We have a Nutanix affinity module. This module is responsible for pinning guests to certain hosts within our clusters. They're are licensed for the RHEL 7 operating system. We run in a mixed environment, so not all of our hosts are licensed for all operating systems. This module allows us to deal with that.
We have our Sevone module for adding our systems to the monitoring platform. It's also responsible for moving them on decommissioning.
With these collections of Terraform modules, along with Chef policy, we have code in order to be able to specify any arbitrary on-premises deployment. This code, along with a PTFE workspace for the Terraform execution, allows us to fully manage the lifecycle of these systems, from deployment all the way to decommissioning.
Next I'm going to share with you how the framework that we utilize for redeploying our Sumo Logic Collectors looks. It runs out of GitLab CI/CD. It's triggerable, meaning that other pipelines can request a redeployment via API. It's also schedulable, so we can do monthly redeploys in lieu of patching. And it's containerized. All the scripts and tools that we utilize for the redeployment process are rolled up into a tagged image, which gets run inside Docker runners.
When I say it's a framework, I mean that it's reusable, it's an importable
GitLab-ci.yml that can be utilized in multiple projects. And it's configurable. It's designed to be able to sequentially recreate any list of arbitrary Terraform resources that are managed within a given PTFE workspace. We just happen to be using it here for redeploying our Sumo Logic Collectors.
In order to configure the redeployment framework, we have to pass it a
config.json. On screen you can see the config. We're passing in things like the hostname of our PTFE instance, the ID of our workspace, some timeout settings, and then the resources that we're going to be redeploying.
When you think about a redeployment, there are resources that you want to keep and there are resources that you want to recreate. Things that we want to keep include the IP address of each of our systems. Unfortunately, we don't have programmatic access to our F5 load balancers. So we want to make sure that the IPs in the backing load balancer pools remain the same. We also want to keep our hostnames. It doesn't make sense to rename our systems. We want to keep all the DNS records that we've created. It doesn't make sense to mess with those. Otherwise we might end up with some TTL issues.

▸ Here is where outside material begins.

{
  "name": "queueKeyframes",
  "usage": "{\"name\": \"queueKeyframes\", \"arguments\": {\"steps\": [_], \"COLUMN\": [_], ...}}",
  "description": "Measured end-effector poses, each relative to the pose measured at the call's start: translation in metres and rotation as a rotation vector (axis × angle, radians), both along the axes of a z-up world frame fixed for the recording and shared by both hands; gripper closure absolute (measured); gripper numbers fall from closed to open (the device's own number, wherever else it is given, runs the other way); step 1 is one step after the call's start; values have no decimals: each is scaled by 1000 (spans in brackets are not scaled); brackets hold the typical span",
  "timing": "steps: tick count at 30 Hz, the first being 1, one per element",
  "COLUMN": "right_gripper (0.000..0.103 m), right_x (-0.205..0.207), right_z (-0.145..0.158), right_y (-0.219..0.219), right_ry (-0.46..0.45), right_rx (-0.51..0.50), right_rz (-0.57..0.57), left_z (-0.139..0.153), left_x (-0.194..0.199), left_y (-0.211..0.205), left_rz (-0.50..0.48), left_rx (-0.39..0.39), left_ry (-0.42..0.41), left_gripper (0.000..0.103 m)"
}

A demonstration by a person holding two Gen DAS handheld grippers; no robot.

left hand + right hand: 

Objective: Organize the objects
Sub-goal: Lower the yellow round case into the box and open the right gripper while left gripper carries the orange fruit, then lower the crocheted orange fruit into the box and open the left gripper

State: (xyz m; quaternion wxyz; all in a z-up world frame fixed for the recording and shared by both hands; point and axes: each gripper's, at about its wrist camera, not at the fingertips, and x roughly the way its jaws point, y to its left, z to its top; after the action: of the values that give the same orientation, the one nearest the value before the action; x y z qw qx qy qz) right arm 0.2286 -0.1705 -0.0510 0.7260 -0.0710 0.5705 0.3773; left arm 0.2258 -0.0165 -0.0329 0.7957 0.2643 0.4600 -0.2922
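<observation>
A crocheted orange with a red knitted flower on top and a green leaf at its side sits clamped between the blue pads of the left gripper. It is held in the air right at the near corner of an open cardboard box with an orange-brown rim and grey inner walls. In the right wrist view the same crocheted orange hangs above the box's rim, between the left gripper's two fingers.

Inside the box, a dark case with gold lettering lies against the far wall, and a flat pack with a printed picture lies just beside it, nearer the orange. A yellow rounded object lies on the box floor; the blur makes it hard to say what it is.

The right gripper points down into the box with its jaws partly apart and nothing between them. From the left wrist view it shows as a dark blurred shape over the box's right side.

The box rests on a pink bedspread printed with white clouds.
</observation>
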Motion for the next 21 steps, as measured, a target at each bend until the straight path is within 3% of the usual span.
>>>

It doesn't make sense to remove the systems from inventory. They can stay there. Same thing with our monitoring. They can stay in monitoring. And we also want to keep all the things that we created in Active Directory, which allow people to log in.
One thing that we do want to recreate for the redeployment, first and foremost, is the Nutanix virtual machine. We're going to end up tainting this resource so that we're 100% guaranteed to get a redeploy on the new template.
After the systems have been recreated, we need to do all the follow-on tasks, like resetting the host affinity, rerunning the Chef bootstrap and policy application process, and all the post-deployment things. The way we specify that looks something like this. You can see the resource list expanded a little more. In the name field we have the Nutanix virtual machine resource as Terraform would recognize it.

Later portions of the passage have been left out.